Abstract

Abstract Glioblastoma (GBM) is the most aggressive adult brain tumor with no effective therapy. Despite advances on its molecular characterization, targeted therapeutics remain out of reach. This lack-of-progress is largely attributed to molecular and spatial heterogeneity and absence of clinically applicable models to guide patient care. Moreover, as standard surgical resection is aimed at contrast-enhancing (CE) tumor, the molecular landscape and treatment response of the remaining non-contrast enhancing (nCE) component is largely unknown despite its active role in tumor progression and local recurrence. Here, we aimed to identify the functional impact of tumor heterogeneity and to explore therapeutic vulnerabilities of both CE and nCE components. Four tumor regions (two CE and two nCE) from each of five GBM patients were collected under neuronavigation. The resulting tissue was subjected to generation of 3D tumor models (a brain tumor initiating-enriched cell line and a spheroid-based mcancer model) with comparable success in both CE and nCE samples. A panel of 25 brain penetrant drugs (alone and in combination) targeting GBM drivers (i.e. RTK/Ras/PI3K, RB/cell cycle, p53/apoptosis, DNA damage repair, transcription addiction) was developed and used to test for therapeutic vulnerabilities.
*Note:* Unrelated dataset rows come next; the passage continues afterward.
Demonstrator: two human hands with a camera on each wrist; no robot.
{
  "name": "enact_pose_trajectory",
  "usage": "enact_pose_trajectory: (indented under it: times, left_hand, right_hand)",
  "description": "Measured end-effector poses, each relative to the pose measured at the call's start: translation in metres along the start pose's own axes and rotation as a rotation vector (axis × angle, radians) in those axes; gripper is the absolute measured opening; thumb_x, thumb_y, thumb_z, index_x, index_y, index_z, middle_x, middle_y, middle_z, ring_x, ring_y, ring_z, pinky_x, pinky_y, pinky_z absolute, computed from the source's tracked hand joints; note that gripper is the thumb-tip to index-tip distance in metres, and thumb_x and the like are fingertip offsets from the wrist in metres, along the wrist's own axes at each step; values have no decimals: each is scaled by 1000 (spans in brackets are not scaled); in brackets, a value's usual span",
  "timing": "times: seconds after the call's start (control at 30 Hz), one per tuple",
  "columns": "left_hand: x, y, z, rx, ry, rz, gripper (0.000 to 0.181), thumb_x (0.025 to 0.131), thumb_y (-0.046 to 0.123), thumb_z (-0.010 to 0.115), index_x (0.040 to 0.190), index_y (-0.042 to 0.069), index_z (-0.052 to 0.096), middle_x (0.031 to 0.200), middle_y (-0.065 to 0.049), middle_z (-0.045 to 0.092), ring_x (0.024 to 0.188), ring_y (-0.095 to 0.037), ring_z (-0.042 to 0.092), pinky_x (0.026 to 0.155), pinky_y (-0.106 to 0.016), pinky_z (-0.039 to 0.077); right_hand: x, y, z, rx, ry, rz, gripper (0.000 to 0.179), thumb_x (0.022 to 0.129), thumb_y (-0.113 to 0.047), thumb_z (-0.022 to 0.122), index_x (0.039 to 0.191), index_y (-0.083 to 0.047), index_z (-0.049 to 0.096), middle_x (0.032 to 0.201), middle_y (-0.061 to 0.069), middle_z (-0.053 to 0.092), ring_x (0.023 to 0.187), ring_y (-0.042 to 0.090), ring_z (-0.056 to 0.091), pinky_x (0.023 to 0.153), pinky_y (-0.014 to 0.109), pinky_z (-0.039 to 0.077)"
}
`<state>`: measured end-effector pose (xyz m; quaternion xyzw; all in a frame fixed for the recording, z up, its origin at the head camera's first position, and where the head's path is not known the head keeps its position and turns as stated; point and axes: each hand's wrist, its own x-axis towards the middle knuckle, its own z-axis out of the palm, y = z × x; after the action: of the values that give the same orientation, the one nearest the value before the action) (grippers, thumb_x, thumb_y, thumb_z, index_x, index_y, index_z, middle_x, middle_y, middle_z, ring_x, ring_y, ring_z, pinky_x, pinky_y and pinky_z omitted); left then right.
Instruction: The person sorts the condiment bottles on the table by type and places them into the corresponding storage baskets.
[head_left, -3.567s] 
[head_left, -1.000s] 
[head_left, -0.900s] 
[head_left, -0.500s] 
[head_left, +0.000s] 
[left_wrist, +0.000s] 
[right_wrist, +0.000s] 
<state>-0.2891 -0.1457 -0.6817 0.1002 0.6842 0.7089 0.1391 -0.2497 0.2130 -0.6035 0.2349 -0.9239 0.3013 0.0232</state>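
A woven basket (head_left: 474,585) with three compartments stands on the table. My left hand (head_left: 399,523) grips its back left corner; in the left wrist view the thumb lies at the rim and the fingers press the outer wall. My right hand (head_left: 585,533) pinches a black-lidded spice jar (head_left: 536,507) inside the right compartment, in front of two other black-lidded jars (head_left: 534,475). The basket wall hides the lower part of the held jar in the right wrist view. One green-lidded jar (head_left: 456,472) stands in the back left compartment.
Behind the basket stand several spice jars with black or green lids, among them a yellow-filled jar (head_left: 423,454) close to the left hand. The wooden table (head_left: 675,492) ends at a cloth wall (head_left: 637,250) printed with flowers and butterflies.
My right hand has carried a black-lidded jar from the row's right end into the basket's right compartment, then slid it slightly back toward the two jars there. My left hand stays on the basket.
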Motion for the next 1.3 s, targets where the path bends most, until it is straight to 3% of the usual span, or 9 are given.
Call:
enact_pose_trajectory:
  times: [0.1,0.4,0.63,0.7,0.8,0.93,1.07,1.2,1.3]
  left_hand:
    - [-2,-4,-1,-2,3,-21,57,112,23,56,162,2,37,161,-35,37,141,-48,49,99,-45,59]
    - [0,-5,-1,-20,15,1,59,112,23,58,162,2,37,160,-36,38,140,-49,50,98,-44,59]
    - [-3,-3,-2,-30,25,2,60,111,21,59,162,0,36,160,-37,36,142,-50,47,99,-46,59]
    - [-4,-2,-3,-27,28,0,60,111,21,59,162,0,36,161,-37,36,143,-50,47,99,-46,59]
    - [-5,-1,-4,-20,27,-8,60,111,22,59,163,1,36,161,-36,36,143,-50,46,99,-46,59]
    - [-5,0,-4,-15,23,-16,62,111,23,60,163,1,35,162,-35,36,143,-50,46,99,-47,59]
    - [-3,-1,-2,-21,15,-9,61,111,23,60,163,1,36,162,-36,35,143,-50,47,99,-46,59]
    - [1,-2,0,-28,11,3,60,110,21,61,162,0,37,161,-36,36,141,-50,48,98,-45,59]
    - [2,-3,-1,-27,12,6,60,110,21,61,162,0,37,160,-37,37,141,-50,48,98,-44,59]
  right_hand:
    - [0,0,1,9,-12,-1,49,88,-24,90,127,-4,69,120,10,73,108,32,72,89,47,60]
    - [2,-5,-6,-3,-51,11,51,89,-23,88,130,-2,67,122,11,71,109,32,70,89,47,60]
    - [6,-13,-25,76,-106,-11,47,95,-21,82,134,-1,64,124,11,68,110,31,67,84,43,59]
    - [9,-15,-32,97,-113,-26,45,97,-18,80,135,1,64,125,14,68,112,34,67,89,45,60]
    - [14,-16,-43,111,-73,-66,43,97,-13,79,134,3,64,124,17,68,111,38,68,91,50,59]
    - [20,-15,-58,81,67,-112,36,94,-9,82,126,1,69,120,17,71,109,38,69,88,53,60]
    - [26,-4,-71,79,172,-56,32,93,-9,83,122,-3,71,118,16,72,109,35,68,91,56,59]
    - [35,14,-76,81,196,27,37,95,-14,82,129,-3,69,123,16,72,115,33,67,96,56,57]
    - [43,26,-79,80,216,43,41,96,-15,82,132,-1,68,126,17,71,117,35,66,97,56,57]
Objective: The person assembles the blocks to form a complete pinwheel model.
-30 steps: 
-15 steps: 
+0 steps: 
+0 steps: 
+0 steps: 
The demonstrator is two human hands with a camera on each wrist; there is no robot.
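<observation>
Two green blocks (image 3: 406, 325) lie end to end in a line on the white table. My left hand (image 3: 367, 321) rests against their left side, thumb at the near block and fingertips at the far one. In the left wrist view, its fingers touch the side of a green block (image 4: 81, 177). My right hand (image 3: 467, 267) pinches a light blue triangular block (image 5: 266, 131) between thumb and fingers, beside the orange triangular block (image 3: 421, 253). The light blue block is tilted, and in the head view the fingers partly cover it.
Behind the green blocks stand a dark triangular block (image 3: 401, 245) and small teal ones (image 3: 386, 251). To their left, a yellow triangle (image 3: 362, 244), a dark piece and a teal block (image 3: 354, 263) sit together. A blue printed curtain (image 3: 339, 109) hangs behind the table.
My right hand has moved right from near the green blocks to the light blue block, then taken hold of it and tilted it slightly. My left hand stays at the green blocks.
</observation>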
From each tumor region, 4.5 ± 3.7 (average ± SD) different targeting strategies were identified exhibiting at least 70% growth inhibition at Cmax. Drug response heterogeneity was relatively rare, varied among cases, and was independent of tumor enhancement status. To our knowledge, this is the first study to systemically assess treatment response from both CE and nCE patient-derived GBM models. Ongoing studies include comprehensive genome and transcriptome profiling and pathway analysis from these different tumor regions. We postulate that interrogation of molecular landscapes and vulnerability profiles of both CE and nCE tumor regions, will enable us to personalize and prioritize effective targeted interventions for GBM treatment.